■ Work to complete ■
Output the listing below, all of it, exactly as given.
_ _ _ _
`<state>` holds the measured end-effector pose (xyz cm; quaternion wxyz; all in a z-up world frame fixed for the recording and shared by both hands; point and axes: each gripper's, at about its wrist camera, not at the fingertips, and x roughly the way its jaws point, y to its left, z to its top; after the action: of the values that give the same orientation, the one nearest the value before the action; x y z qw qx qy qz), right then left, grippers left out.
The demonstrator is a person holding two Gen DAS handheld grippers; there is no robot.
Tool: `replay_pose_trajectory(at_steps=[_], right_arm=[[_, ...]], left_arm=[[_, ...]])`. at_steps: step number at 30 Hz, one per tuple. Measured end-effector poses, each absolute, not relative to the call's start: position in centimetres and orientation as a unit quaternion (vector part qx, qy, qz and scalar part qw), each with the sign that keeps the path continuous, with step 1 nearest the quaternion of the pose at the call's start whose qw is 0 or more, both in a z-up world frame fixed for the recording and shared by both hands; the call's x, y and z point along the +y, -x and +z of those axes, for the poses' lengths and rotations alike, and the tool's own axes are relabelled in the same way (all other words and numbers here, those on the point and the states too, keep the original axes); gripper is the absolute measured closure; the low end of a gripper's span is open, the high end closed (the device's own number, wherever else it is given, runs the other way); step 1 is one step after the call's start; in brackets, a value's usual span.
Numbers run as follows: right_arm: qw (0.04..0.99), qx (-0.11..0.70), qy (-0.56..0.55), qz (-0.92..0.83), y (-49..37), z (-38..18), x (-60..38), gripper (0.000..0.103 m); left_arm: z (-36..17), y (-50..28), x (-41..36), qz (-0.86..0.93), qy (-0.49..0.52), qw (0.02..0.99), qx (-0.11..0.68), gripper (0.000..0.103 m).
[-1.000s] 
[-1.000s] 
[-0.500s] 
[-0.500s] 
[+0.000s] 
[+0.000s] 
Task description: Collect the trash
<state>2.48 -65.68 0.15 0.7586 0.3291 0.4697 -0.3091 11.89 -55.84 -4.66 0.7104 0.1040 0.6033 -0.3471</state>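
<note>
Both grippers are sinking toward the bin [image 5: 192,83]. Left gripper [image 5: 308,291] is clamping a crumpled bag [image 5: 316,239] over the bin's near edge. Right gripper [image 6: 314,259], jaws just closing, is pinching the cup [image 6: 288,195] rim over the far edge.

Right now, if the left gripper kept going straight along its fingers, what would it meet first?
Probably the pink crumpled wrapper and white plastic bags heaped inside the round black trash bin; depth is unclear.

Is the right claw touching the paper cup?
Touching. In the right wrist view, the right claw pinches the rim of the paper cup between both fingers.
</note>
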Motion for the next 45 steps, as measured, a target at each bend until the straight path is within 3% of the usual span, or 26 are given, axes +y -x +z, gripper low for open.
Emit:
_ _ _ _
■ Response ■
`<state>` holds the measured end-effector pose (xyz cm; quaternion wxyz; all in a z-up world frame fixed for the recording and shared by both hands; point and axes: each gripper's, at about its wrist camera, not at the fingertips, and x roughly the way its jaws point, y to its left, z to its top; after the action: of the values that give the same orientation, the one nearest the value before the action; x y z qw qx qy qz), right then left, grippers left out.
The demonstrator is a person holding two Gen DAS handheld grippers; there is no robot.
Tool: `replay_pose_trajectory(at_steps=[_], right_arm=[[_, ...]], left_arm=[[_, ...]])`. at_steps: step number at 30 Hz, one per tuple. Measured end-effector poses, each absolute, not relative to the call's start: position in centimetres and orientation as a unit quaternion (vector part qx, qy, qz and scalar part qw), each with the sign that keeps the path continuous, with step 1 nearest the quaternion of the pose at the call's start whose qw is 0 or more, both in a z-up world frame fixed for the recording and shared by both hands; the call's x, y and z point along the +y, -x and +z of those axes, for the poses' lengths and rotations alike, and the tool's own axes are relabelled in the same way (all other words and numbers here, those on the point and the states too, keep the original axes); gripper is the absolute measured closure; the low end of a gripper's span is open, the high end closed (the device's own number, wherever else it is given, runs the other way); step 1 is one step after the call's start; in brackets, a value's usual span.
Numbers run as follows: right_arm: qw (0.04..0.99), qx (-0.11..0.70), qy (-0.56..0.55), qz (-0.92..0.83), y (-49..37), z (-38..18), x (-60..38), gripper (0.000..0.103 m); left_arm: z (-36..17), y (-50..28), x (-41..36), qz (-0.86..0.93), qy (-0.49..0.52), qw (0.02..0.99), qx (-0.11..0.68), gripper (0.000..0.103 m).
[-1.000s] 
[-1.000s] 
[-0.500s] 
[-0.500s] 
[+0.000s] 
[+0.000s] 
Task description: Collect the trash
<state>2.48 -65.68 0.15 0.7586 0.3291 0.4697 -0.3091 11.89 -55.84 -4.66 0.7104 0.1040 0.6033 -0.3471</state>
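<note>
Both grippers are sinking toward the bin [image 5: 192,83]. Left gripper [image 5: 308,291] is clamping a crumpled bag [image 5: 316,239] over the bin's near edge. Right gripper [image 6: 314,259], jaws just closing, is pinching the cup [image 6: 288,195] rim over the far edge.

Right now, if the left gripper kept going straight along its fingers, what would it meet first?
Probably the pink crumpled wrapper and white plastic bags heaped inside the round black trash bin; depth is unclear.

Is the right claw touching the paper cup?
Touching. In the right wrist view, the right claw pinches the rim of the paper cup between both fingers.
</note>
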Motion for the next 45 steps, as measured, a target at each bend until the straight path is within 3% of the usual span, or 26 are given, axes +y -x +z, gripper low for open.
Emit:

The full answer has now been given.